Duruma anlam veremediğim için,
-Nasıl fark edemedin? Telefonun mu bozuldu? , diye sordum.
Telefonunu alalı uzun bir zaman olmadığı için endişelenmiştim. Çünkü Büşra eşyaları konusunda çok hassastı. Aynı zamanda müsrif de denebilirdi.
Bozulan bir şeyi tamir etmek veya tamir edebilecek birine götürmek yerine yenisini alırdı. Çok şükür ki bu huyu sadece eşyaları için geçerliydi. Yoksa Büşra, kimsenin derdini çekmez, her sıkıntı yaşadığı kişiyi hayatından çıkarırdı.
-Sen telefonunu genelde geç açtığın için arama tuşuna basıp kenara koydum telefonu. Sonra da unutmuşum, dedi çekinerek.
Alaycı bir sesle,
-En azından dürüstsün, dedim.
Nuran teyze sürekli beni soruyor, benim için endişeleniyormuş. Büşra'da annesine beni kontrole geleceğini söylemiş. Şimdi de müsait miyim diye soruyordu.
Gülümsediğim görülmese de, mutluluğum sesime yansıdı.
-Eksik olmasın Nuran teyze. Şimdi çok daha iyiyim. En yakın zamanda ziyaretine geleceğim, dedim.
Sonra Büşra'nın müsait olup olmadığımızı soruşuna gitti aklım.
-Sen niye çat kapı yapmadın? Genelde sormazsın müsait miyim diye.
Kıkırdadı.
-Lafın gelişi sordum zaten. Müsait değilim desen de gelirdim, dedi. Şaşırmadım.
Kerem saat sekize doğru eve gelmiş, kısa bir duş alıp tekrar dışarı çıkmıştı. Şimdi evde Büşra ile baş başaydık.
Çayları tazeleyip tekrar salona döndüğümde Büşra'nın bıyık altından güldüğünü gördüm. Ben sormadan cevabımı verdi.
-Baksana, siz ne zaman sevgili olursunuz da düğün için gün alırsınız?
Söylediklerinin şokuyla ifadesiz bir şekilde yüzüne bakarken acımadı, devam etti.
-Ona göre şimdidem abiye bakmam lazım. Gelinin kız kardeşi olmak çok zor. Bir iki kilo versem fena da olmaz. Sakın yıldırım nikahı kıymaya kalkmayın bak, son dakika kıyafet yetiştiremem.
Bir şey demedim. Cevaben sadece gözlerimi devirdim. Etkilendi mi? Tabii ki hayır!

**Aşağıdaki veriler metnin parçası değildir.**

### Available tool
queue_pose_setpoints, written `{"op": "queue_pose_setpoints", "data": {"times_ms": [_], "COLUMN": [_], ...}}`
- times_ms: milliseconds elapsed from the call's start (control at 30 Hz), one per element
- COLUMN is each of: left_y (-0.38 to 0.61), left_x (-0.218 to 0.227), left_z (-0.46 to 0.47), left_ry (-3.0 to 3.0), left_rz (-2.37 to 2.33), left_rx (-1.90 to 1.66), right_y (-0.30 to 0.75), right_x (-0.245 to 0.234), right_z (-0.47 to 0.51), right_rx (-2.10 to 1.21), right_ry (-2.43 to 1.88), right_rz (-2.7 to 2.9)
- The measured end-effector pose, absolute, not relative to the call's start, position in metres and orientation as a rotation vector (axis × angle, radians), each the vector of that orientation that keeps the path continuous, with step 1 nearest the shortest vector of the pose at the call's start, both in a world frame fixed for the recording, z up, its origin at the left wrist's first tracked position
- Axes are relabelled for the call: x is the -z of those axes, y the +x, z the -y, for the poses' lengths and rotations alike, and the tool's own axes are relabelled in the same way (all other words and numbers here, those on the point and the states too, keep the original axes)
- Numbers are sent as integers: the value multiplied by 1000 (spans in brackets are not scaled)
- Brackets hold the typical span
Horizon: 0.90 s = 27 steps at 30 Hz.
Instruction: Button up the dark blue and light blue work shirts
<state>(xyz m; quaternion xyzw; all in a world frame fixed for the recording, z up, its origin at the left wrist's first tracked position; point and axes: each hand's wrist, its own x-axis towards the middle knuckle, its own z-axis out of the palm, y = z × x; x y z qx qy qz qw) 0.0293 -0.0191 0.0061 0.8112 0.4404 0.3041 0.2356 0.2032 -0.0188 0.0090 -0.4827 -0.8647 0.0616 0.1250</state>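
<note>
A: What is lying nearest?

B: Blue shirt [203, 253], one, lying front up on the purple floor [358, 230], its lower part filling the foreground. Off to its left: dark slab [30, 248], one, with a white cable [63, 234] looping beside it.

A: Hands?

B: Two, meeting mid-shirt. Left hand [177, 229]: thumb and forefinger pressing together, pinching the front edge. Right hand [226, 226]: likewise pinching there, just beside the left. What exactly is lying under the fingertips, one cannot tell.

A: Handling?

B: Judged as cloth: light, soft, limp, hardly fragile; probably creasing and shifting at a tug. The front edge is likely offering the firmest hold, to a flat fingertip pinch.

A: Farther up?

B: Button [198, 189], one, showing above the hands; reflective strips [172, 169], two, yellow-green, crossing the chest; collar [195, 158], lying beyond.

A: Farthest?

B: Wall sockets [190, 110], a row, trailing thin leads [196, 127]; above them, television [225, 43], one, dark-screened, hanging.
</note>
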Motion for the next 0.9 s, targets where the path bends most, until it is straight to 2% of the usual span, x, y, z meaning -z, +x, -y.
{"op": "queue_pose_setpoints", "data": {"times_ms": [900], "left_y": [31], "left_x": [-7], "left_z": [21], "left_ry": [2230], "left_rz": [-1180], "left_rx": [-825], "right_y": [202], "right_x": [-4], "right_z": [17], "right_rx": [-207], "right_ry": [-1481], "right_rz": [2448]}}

-Saçmalama n'olur ya! Böyle konuşup boş hayaller kurdurmayın bana. Gereksiz gaz veriyorsunuz, heveslendiriyorsunuz. Tek taraflı yürümüyor gönül işleri. Beni olsa olsa kız kardeşi gibi görür Emir.
ŞİMDİ OKUDUĞUN
Aşk Bir İhtiyaçtır.
General Fictionİçinizi ısıtacak bir aşk hikayesi. Yaralı iki gönlün, birbirine derman olma hikayesi. Tam da ihtiyaçları olduğu anda Aslı ve Emir'i bulan aşkın hikayesi. Aslı, Kerem'in ablası. Onu korumak pahasına kendinden vazgeçmeye hazır. Çünkü Kerem, ailesinin...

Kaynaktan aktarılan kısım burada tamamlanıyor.